骨骼肌的运动是必不可少的,是机构的主要蛋白质商店。 秀丽隐杆线虫中的肌肉健康测量进行了描述。有意改变肌肉的结构和功能使用本地化的GFP和阳离子染料进行评估。

Abstract

肌肉是动态组织响应的变化,营养,运动,和疾病状态。肌肉质量和功能与疾病和年龄的损失是显著公共卫生负担。目前,我们了解到一些关于肌肉的健康基因调控与疾病或年龄。线虫秀丽隐杆线虫是一种建立的模型用于理解所关注的生物过程的基因组调节。此蠕虫的体壁肌肉显示了很大程度的同源性较高的后生动物物种的肌肉。因为线虫是一种透明的生物,绿色荧光蛋白的线粒体和肌节的定位使得这些结构体内的可视化。类似地,饲养动物的阳离子染料,其中积攒基于对线粒体膜电位的存在,使得在体内的线粒体功能的评估。这些方法中的肌蛋白homeosta,以及评估虫病,被结合的整体动物肌肉功能评估,在运动检测的形式,以允许与肌肉性能的功能性措施亚细胞缺陷的相关性。因此, 线虫(C.elegans)提供了有力的平台,用以评估突变,基因敲除和/或化学化合物的经肌肉结构和功能的影响。最后,如绿色荧光蛋白,阳离子染料,以及运动检测被评估非侵入性地,肌肉结构和功能的前瞻性研究可以在整个生命过程中进行,这在目前还不能很容易地分析体内任何其他生物体。

Introduction

肌肉是一种多功能的组织,以及赞赏其在运动,体位支撑和新陈代谢的作用。健康肌肉的发育和维持需要多种细胞过程和部件的协调。无论是通过损伤或疾病,失调可以发生,导致改变肌肉结构和/或功能。肌肉功能与年龄相关的下降提出的医疗保健预算在西方世界一个显著的负担,因为肌肉块1,2,特别是肌肉的力量和耐力3-5负与死亡率相关。

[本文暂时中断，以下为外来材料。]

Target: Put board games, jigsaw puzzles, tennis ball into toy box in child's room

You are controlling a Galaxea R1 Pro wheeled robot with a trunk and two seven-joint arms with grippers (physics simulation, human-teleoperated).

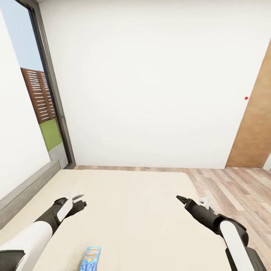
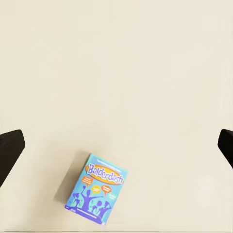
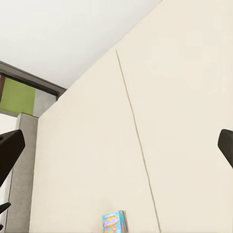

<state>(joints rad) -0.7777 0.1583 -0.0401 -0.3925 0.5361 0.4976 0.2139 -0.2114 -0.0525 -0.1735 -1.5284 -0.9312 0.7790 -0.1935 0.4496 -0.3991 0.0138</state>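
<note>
From the head camera I looked down over the bed (image 1: 124, 210), its beige mattress spreading from the near edge up to a white wall, with a dark-framed window (image 1: 49, 94) at about ten o'clock and a wooden door panel (image 1: 256, 128) at two o'clock above the plank floor (image 1: 233, 188). My left claw (image 1: 77, 199) hung over the mattress at eight o'clock and my right claw (image 1: 181, 199) at four o'clock, both clear of the bedding; from that angle I could not tell how far either was spread. The small blue board game (image 1: 89, 259) lay flat on the mattress at six o'clock, right at the bottom of the picture, nearer my left arm than my right. Through the left wrist camera I saw the same blue box (image 2: 97, 190), lettered Balderdash, lying on the bare mattress below the claw, with the two dark fingers (image 2: 9, 150) standing wide apart at the edges of the picture and pinching nothing. Through the right wrist camera the blue box (image 3: 114, 223) showed small and far off on the mattress, beside a seam running across it, and that claw's fingers (image 3: 9, 153) were likewise spread wide and held nothing.
</note>
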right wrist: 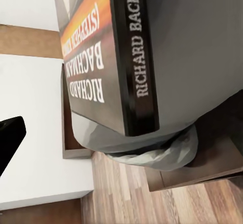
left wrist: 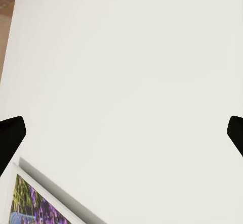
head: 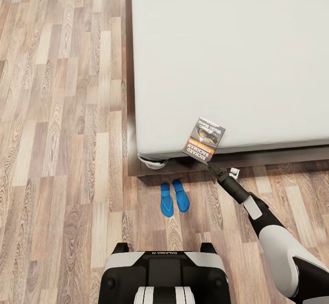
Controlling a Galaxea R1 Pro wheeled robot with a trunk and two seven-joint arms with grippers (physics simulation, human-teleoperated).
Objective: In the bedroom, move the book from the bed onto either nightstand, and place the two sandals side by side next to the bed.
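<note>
The book (head: 204,138), dark with an orange band and white lettering, hangs tilted over the near edge of the bed (head: 228,43). My right gripper (head: 211,161) is shut on its lower end, the arm reaching in from the lower right. Up close in the right wrist view, the book (right wrist: 96,72) shows its spine against the grey mattress (right wrist: 202,57), with one dark finger (right wrist: 10,138) off to its side. The two blue sandals (head: 167,200) (head: 181,195) lie side by side on the floor by the bed's corner. My left gripper (left wrist: 121,133) is open, facing a white wall.
The dark wooden bed frame (head: 130,66) juts out at the corner above the sandals. Wood-plank floor (head: 59,135) stretches wide to the left of the bed. My base (head: 164,272) stands just behind the sandals. A lavender picture (left wrist: 35,204) hangs on the wall.
</note>
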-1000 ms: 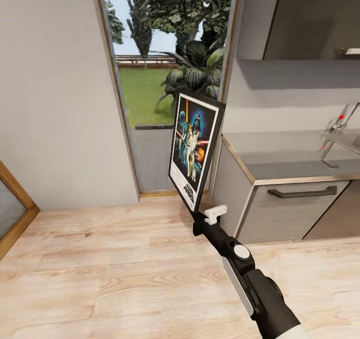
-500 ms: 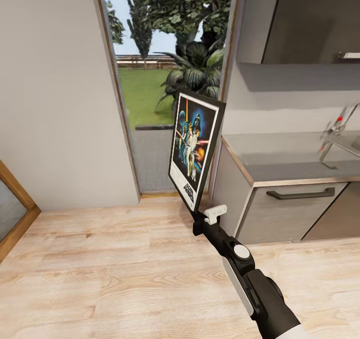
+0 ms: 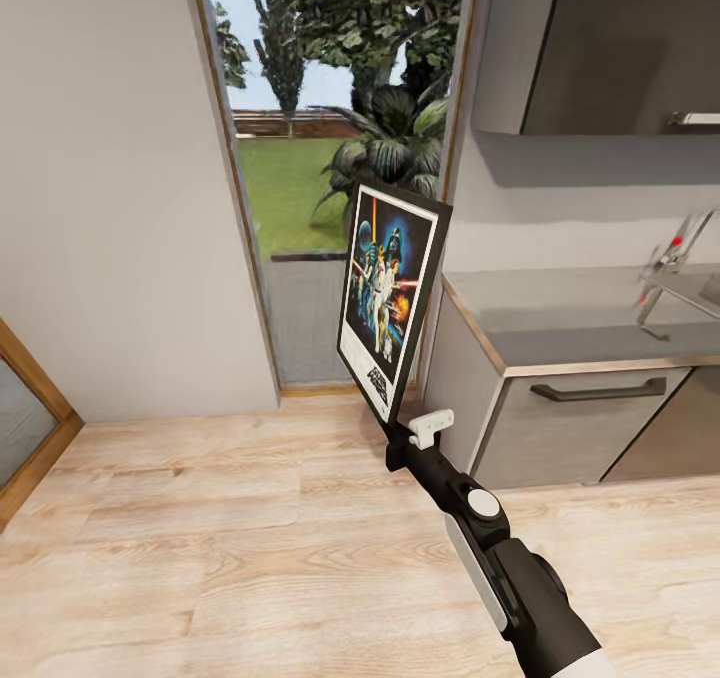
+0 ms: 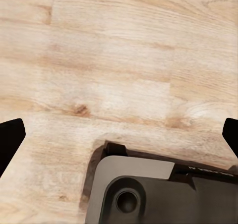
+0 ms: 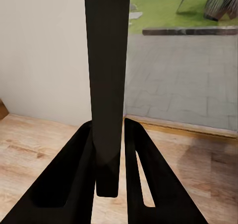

相关的恶化肌肉功能,如改变的线粒体功能或肌节的破坏方面,测量可以允许支撑整体肌肉发育和健康的机制的认识。

Çaenorhabditis线虫线虫 )是一个微观线虫BES吨已知的,因为它是第一个多细胞生物体有其整个基因组的测序6,第一个拥有基因的RNAi使用7沉默,唯一的后生动物有它的整个细胞系89神经解剖学确定。 秀丽隐杆线虫是第一次提出作为一款型号为1974的行为的遗传控制由悉尼·布雷10和这方面的重要性和后续工作的研究是公认的第一三个诺贝尔奖授予了线虫的研究人员。约35%的C线虫基因已经在人类中鉴定直向同源物,与秀丽隐杆线虫是用来理解肌肉发育11的遗传控制的关键的有机体。几乎是在秀丽隐杆线虫基因组中每个基因可以通过RNA干扰7,12撞倒。因此,通过撞倒基因​​在发育完全的肌肉,遗传因素有助于重新肌肉健康gulation可以用相对简单13进行调查。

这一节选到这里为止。